▶ _Problem_
Write out the following listing's lines from the one with "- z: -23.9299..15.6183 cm" to the one with "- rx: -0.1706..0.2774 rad", exactly, with both included and no others.

▶ _Supplied records_
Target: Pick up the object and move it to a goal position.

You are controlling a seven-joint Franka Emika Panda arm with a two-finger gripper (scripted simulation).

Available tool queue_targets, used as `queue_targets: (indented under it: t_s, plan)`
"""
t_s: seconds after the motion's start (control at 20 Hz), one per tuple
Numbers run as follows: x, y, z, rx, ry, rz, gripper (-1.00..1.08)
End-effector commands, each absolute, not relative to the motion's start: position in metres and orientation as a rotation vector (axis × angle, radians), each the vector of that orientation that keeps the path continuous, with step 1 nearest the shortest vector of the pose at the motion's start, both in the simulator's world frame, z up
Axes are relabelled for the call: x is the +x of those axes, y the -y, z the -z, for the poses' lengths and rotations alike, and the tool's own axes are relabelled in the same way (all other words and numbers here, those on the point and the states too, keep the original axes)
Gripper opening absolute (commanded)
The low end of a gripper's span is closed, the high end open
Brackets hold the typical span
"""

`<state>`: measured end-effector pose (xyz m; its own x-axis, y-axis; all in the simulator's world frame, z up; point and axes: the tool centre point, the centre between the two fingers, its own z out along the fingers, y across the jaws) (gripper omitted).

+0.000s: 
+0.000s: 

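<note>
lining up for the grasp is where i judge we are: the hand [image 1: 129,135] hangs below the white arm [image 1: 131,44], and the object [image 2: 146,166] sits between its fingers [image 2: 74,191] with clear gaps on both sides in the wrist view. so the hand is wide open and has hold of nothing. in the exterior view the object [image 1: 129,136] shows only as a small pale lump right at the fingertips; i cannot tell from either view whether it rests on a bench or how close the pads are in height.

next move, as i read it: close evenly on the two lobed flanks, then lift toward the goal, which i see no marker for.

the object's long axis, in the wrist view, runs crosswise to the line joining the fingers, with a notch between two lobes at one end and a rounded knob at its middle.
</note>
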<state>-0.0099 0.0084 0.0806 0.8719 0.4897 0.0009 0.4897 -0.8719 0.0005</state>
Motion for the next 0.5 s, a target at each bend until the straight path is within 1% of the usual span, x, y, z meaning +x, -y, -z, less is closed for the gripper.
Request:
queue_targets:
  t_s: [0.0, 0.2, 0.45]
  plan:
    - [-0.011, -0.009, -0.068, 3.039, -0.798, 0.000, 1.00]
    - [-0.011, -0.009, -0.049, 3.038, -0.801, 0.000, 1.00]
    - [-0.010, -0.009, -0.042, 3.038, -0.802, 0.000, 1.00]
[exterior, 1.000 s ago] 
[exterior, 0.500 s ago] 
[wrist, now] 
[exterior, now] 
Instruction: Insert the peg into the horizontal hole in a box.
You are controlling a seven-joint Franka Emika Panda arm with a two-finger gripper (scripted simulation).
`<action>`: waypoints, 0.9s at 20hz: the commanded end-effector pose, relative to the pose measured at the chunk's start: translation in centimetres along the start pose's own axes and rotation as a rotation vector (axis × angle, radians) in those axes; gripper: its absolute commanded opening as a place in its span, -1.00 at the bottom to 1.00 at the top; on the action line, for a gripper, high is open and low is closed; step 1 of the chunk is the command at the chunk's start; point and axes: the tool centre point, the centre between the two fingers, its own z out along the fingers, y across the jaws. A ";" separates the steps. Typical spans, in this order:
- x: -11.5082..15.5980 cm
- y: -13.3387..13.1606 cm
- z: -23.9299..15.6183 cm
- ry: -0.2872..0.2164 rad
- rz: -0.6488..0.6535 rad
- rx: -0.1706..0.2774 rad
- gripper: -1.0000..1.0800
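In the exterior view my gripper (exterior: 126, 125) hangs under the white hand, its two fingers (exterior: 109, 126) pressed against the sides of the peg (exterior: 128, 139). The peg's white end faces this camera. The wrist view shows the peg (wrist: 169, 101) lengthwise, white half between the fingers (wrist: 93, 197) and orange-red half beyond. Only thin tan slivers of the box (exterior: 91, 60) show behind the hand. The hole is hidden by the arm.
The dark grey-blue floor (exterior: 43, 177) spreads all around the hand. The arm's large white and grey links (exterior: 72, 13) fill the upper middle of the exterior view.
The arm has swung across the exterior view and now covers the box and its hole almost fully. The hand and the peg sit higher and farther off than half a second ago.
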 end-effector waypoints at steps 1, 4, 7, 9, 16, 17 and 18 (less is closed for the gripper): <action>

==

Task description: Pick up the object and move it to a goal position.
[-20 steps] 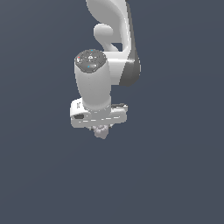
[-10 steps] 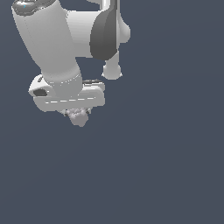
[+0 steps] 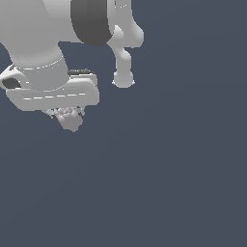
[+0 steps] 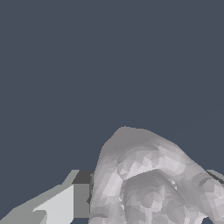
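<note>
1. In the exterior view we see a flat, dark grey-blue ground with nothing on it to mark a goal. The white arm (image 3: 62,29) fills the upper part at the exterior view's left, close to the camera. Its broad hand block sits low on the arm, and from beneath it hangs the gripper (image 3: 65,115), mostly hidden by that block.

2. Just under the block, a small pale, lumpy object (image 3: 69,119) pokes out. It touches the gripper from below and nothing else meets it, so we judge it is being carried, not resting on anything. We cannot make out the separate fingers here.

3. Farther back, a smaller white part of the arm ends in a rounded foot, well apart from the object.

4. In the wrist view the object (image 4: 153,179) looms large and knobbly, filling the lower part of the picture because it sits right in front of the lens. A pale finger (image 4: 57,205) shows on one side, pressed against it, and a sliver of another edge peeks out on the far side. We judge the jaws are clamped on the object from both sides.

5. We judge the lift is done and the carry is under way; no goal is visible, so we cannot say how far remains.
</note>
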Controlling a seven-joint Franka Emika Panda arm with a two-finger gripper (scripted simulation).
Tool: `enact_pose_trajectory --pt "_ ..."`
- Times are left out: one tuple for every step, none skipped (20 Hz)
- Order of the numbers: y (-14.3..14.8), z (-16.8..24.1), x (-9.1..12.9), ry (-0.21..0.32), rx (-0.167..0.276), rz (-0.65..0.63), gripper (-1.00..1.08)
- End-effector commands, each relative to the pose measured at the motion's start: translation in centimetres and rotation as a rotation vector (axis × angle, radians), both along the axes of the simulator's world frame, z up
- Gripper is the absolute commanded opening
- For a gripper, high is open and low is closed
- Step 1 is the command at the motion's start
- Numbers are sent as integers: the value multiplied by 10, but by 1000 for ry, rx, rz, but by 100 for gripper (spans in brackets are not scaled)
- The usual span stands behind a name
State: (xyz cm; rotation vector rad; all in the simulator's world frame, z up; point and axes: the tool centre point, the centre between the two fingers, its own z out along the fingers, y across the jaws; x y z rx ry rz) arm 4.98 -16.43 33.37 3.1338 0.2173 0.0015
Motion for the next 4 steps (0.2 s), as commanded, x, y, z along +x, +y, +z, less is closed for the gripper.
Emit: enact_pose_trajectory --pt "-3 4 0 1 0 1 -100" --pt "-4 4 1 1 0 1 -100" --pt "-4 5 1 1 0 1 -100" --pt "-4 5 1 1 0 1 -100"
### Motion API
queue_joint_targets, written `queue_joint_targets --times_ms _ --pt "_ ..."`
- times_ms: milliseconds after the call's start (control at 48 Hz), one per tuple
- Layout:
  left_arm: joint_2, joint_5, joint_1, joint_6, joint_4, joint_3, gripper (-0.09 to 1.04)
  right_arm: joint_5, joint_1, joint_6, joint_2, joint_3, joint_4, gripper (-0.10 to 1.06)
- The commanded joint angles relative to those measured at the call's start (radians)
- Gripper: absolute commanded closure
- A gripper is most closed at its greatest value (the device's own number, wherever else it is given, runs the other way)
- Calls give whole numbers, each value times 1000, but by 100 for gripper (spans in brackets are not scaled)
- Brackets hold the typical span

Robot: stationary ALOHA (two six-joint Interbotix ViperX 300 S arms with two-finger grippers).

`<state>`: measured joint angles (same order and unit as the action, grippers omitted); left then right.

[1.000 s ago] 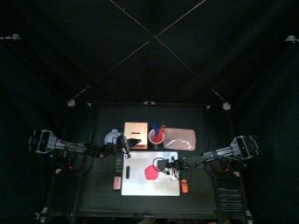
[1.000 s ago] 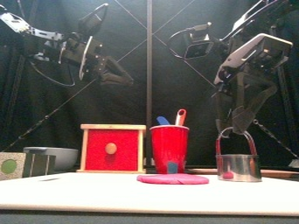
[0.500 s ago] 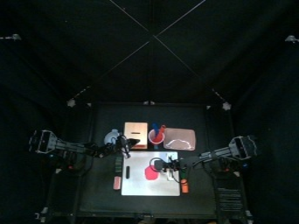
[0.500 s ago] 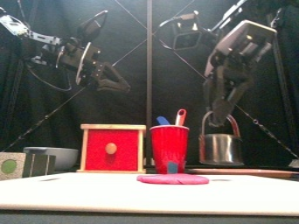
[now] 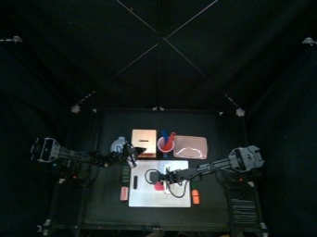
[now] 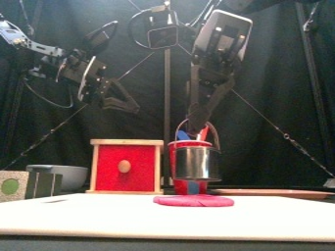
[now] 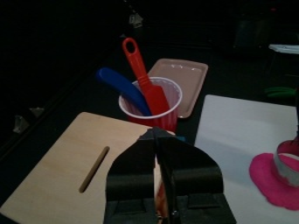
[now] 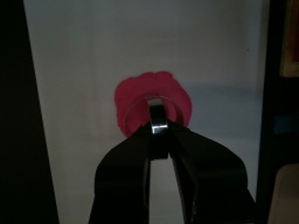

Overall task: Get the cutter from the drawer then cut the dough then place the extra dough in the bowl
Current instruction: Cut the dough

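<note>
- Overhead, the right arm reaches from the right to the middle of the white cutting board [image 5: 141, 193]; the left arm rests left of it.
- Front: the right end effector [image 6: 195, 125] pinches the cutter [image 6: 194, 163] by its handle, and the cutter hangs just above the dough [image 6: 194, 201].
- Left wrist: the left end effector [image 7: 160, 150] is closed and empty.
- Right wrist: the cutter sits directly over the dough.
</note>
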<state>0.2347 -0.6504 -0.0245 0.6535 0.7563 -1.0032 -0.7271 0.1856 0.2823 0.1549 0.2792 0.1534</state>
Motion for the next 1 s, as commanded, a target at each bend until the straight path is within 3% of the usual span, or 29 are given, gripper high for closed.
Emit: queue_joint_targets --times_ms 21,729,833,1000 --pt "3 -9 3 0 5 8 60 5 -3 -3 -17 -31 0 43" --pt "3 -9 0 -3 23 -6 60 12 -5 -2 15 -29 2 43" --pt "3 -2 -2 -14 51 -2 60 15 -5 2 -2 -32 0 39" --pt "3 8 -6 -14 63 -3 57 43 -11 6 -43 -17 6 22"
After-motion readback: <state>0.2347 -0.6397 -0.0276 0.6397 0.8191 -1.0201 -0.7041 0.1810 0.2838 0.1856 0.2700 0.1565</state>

▶ _Task output_
- z: -23.9299..15.6183 cm
- ry: -0.2872..0.2164 rad
- rz: -0.6488..0.6535 rad
- rx: -0.1706..0.2774 rad

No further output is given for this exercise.